Mr Shirley, who lived in one of the flats, said: “I remember once one of our freezers didn’t seem to be working and it was defrosting.
“I pulled it out and the plug behind, which was connected to an extension lead, had melted into the wall.”
The lights in both the King Harold itself and the flats above, would “trip regularly”, the court heard.
A mother-of-two, Amelia Day, who lived in the other flat above the King Harold for five years said, in a witness statement, that she had suffered similar issues.

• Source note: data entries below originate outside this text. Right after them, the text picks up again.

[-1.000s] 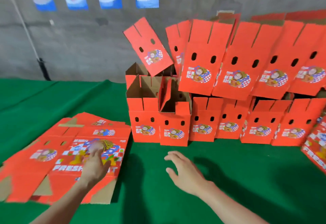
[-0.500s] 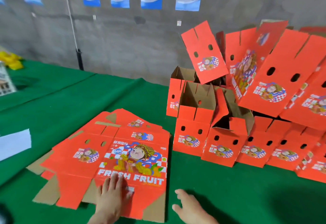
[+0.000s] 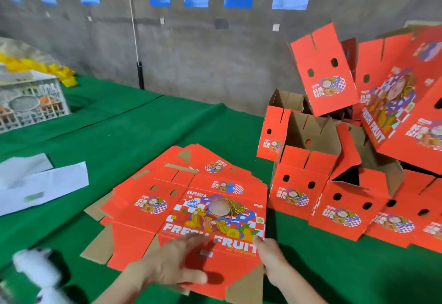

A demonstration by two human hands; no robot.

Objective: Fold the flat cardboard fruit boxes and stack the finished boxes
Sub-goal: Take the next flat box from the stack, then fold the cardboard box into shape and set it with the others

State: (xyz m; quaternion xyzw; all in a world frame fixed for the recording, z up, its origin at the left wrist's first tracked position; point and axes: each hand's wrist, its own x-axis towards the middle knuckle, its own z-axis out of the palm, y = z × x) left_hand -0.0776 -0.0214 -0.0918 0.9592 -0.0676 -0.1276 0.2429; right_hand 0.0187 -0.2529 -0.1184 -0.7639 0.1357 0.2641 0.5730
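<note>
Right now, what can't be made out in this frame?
Head view only.
- White object, bottom left: motion blur, unidentifiable.
- Right hand at the flat box's edge: grip or mere touch unclear.
- Folded boxes: pile cut off by right edge.
- Crate: contents too small behind its lattice.

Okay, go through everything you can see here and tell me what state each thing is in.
flat boxes, unfolded, stacked printed side up on the green cloth.
left hand, fingers straight, pressing the top one.
right hand, at the top one's right edge; grip unclear.
folded boxes, erected, tops open, piled unevenly, some tilted.
white crate, upright, holding items.
white paper, lying flat.
</note>
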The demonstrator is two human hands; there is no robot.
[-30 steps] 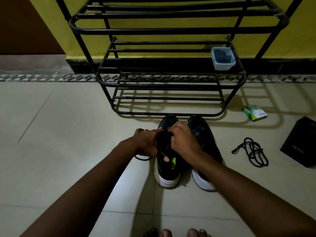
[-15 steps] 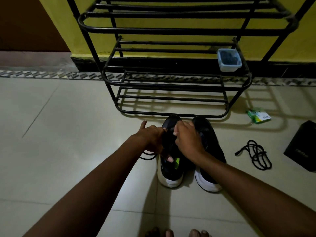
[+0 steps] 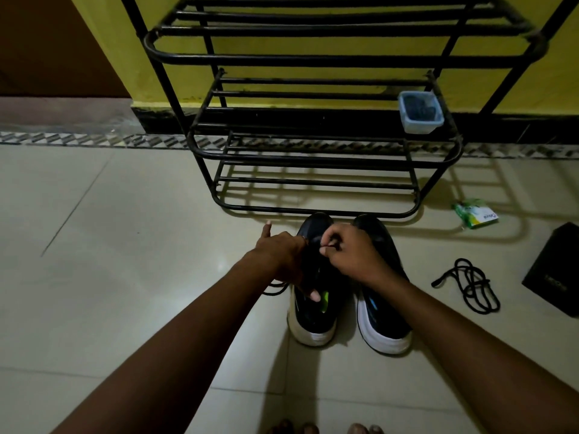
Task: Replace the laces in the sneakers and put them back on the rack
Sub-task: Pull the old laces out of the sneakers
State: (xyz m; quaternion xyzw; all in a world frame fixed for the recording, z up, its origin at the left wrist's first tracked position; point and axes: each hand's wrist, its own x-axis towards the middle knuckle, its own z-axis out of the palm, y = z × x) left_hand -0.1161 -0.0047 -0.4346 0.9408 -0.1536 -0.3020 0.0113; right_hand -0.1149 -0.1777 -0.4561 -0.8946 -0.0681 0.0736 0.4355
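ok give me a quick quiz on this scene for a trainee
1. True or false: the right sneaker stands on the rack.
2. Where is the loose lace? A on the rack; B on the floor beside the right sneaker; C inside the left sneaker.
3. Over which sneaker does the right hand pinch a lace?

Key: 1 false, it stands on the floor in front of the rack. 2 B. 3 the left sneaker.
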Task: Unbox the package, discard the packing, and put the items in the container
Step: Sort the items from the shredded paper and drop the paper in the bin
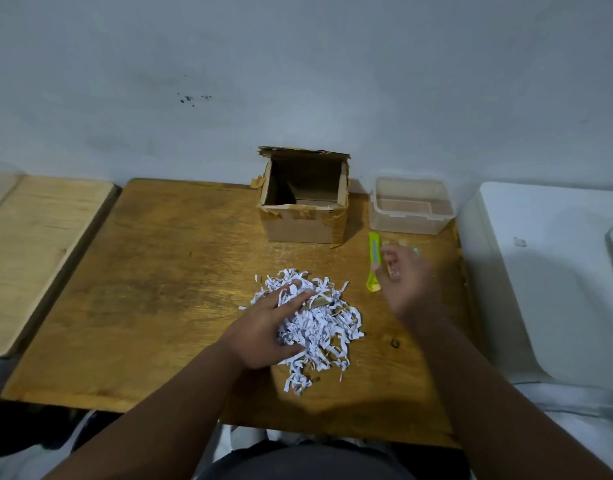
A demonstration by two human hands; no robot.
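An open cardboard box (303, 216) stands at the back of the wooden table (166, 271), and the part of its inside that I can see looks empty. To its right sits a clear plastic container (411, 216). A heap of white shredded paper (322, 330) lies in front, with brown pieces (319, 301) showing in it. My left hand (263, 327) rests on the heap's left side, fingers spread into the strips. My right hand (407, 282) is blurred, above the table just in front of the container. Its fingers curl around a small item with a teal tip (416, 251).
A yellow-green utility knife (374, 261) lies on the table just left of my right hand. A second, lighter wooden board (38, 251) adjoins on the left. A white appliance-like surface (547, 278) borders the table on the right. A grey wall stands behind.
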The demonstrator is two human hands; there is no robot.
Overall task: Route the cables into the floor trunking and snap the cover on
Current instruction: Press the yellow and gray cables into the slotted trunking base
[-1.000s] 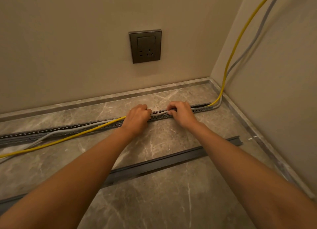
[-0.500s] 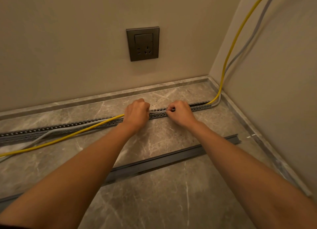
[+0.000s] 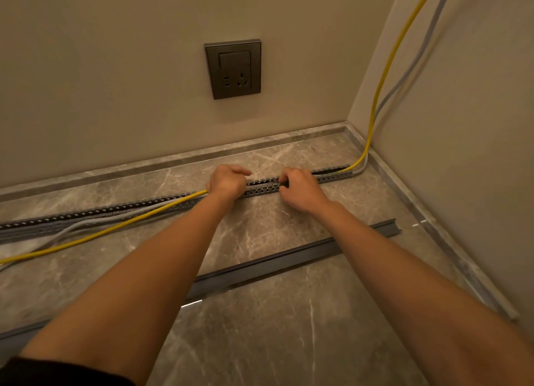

“There is a catalogue of maintenance issues, many of them electrical,” she told police. “I had numerous problems.”
She said her washing machine, in the bathroom, was connected to a plug, also discovered to have melted, in her daughter’s bedroom through a hole drilled in the wall by Mr Bearman.
Gary Robinson, a builder who was drinking in the pub on the day of Harvey’s death, told the court he had seen Mr Bearman with an injury sustained by a fuse box in the cellar some months earlier.
He said: “He was holding his left arm if I remember rightly. He said he had just given himself a shock in the cellar, got blown over and knocked his arm on a beer barrel on the wall.”
In a statement read out in court, he told police: “We all looked at Dave, who said words to the effect of, my finger touched the fuse and it blew me across the cellar.
“We all laughed because it was typical Dave, as everything Dave touched seem to go wrong.”
Another witness described the bruising to Mr Bearman’s arms and face as looking like “plastic surgery gone wrong”.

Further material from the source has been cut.